INFORMATION SHOWN:

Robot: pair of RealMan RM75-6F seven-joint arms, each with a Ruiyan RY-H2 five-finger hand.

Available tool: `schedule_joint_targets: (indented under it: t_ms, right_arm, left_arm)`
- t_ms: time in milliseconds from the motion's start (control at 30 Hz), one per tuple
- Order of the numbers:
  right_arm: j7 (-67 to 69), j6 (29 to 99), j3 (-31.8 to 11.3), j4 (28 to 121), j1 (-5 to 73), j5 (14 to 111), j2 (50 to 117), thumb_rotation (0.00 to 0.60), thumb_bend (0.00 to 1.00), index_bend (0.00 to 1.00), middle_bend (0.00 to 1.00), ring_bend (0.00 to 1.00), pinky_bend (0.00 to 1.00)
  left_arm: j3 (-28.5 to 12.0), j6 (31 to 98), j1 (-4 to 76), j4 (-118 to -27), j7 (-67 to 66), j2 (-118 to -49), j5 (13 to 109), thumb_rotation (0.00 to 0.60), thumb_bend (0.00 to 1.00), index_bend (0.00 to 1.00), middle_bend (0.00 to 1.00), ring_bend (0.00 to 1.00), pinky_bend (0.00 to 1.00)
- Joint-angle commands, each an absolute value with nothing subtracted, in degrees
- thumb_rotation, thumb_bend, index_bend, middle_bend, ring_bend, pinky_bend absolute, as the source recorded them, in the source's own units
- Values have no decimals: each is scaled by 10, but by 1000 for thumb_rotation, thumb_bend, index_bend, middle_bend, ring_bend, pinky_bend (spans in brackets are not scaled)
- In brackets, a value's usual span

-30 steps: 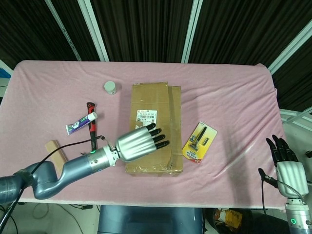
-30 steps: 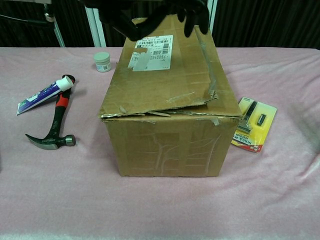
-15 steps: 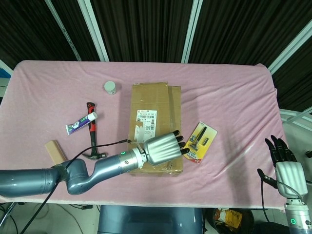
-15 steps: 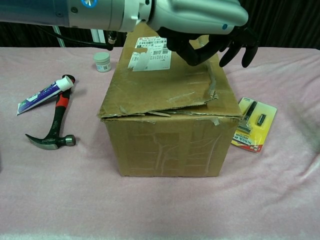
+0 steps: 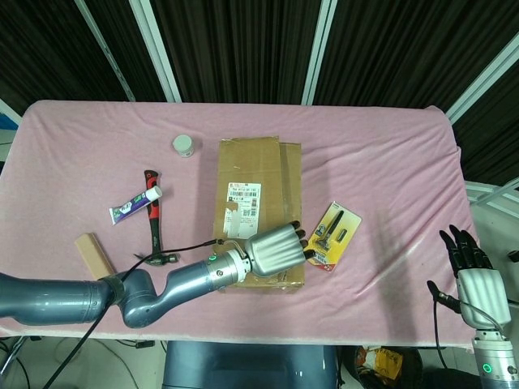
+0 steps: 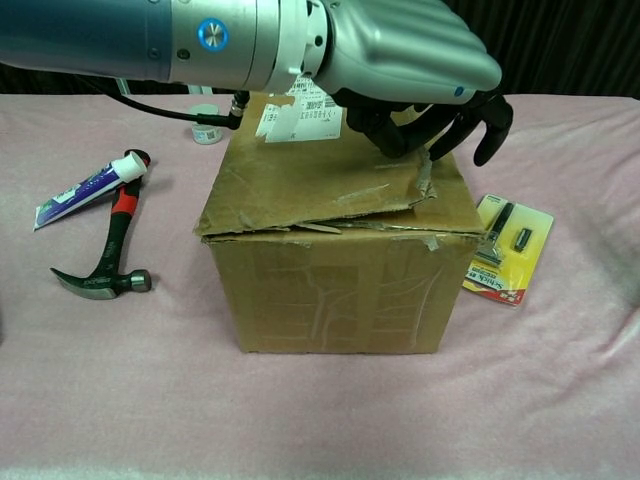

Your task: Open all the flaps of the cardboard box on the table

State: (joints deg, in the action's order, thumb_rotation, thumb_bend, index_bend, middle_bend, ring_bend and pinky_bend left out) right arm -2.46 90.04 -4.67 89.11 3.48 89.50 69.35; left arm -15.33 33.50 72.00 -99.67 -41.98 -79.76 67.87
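The brown cardboard box (image 5: 255, 190) (image 6: 330, 270) stands mid-table with its top flaps down; the near edge of the top is torn and slightly lifted. My left hand (image 5: 276, 250) (image 6: 410, 60) hovers over the box's near right top corner. Its dark fingertips (image 6: 488, 120) curl down past the right edge of the top flap and hold nothing that I can see. The hand hides the seam between the flaps beneath it. My right hand (image 5: 474, 271) hangs off the table's right end, fingers apart and empty, and shows only in the head view.
Left of the box lie a hammer (image 5: 152, 215) (image 6: 110, 245), a toothpaste tube (image 5: 134, 205) (image 6: 85, 190) and a small white jar (image 5: 183, 145) (image 6: 204, 123). A wooden block (image 5: 94, 254) sits near the front left. A yellow razor pack (image 5: 332, 235) (image 6: 508, 248) lies right of the box.
My left hand has moved from the middle of the box top to its near right corner and come lower, fingers now curling over the right edge. The right hand has barely moved.
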Motion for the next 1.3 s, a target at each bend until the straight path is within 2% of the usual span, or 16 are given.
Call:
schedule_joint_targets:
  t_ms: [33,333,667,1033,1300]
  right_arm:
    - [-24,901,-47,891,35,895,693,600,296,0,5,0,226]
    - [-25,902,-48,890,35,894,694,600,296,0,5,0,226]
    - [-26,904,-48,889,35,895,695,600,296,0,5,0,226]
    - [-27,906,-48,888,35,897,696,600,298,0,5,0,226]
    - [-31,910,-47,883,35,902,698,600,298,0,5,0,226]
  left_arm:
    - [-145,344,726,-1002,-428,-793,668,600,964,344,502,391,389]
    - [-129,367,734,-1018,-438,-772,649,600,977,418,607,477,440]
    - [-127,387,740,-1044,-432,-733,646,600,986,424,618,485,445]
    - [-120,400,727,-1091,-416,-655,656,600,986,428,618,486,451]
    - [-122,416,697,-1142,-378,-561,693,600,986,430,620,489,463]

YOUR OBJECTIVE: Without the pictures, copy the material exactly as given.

TASK SOLUTION:
Robot: pair of RealMan RM75-6F seven-joint arms, each with a Ruiyan RY-H2 five-finger hand.

Available tool: `schedule_joint_targets: (indented under it: t_ms, right_arm, left_arm)`
- t_ms: time in milliseconds from the motion's start (control at 30 Hz), one per tuple
- Order of the numbers:
  right_arm: j7 (-67 to 69), j6 (29 to 99), j3 (-31.8 to 11.3), j4 (28 to 121), j1 (-5 to 73), j5 (14 to 111), j2 (50 to 117), thumb_rotation (0.00 to 0.60), thumb_bend (0.00 to 1.00), index_bend (0.00 to 1.00), middle_bend (0.00 to 1.00), ring_bend (0.00 to 1.00), pinky_bend (0.00 to 1.00)
  left_arm: j3 (-28.5 to 12.0), j6 (31 to 98), j1 (-4 to 76), j4 (-118 to -27), j7 (-67 to 66), j2 (-118 to -49), j5 (13 to 109), thumb_rotation (0.00 to 0.60), thumb_bend (0.00 to 1.00), index_bend (0.00 to 1.00), middle_bend (0.00 to 1.00), ring_bend (0.00 to 1.00), pinky_bend (0.00 to 1.00)
- Joint-angle commands, each an absolute value with nothing subtracted, in degrees
- thumb_rotation, thumb_bend, index_bend, middle_bend, ring_bend, pinky_bend absolute, as the source recorded them, in the source's own units
- Values have no decimals: each is scaled by 10, but by 1000 for thumb_rotation, thumb_bend, index_bend, middle_bend, ring_bend, pinky_bend (spans in brackets are not scaled)
- In brackets, a value's usual span

-30 steps: 
-30 steps: 
-15 steps: 
-15 steps: 
+0 steps: 
+0 steps: 

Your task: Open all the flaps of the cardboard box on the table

State: (joints deg, in the action's order, thumb_rotation, thumb_bend, index_bend, middle_bend, ring_bend and pinky_bend left out) right arm -2.46 90.04 -4.67 89.11 3.48 89.50 69.35; left arm -15.33 33.50 72.00 -99.67 -41.98 -79.76 67.87
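The brown cardboard box (image 5: 255, 190) (image 6: 330, 270) stands mid-table with its top flaps down; the near edge of the top is torn and slightly lifted. My left hand (image 5: 276, 250) (image 6: 410, 60) hovers over the box's near right top corner. Its dark fingertips (image 6: 488, 120) curl down past the right edge of the top flap and hold nothing that I can see. The hand hides the seam between the flaps beneath it. My right hand (image 5: 474, 271) hangs off the table's right end, fingers apart and empty, and shows only in the head view.
Left of the box lie a hammer (image 5: 152, 215) (image 6: 110, 245), a toothpaste tube (image 5: 134, 205) (image 6: 85, 190) and a small white jar (image 5: 183, 145) (image 6: 204, 123). A wooden block (image 5: 94, 254) sits near the front left. A yellow razor pack (image 5: 332, 235) (image 6: 508, 248) lies right of the box.
My left hand has moved from the middle of the box top to its near right corner and come lower, fingers now curling over the right edge. The right hand has barely moved.
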Motion for the next 1.3 s, a target at each bend until the straight path is within 2% of the usual span, or 16 are given.
Call:
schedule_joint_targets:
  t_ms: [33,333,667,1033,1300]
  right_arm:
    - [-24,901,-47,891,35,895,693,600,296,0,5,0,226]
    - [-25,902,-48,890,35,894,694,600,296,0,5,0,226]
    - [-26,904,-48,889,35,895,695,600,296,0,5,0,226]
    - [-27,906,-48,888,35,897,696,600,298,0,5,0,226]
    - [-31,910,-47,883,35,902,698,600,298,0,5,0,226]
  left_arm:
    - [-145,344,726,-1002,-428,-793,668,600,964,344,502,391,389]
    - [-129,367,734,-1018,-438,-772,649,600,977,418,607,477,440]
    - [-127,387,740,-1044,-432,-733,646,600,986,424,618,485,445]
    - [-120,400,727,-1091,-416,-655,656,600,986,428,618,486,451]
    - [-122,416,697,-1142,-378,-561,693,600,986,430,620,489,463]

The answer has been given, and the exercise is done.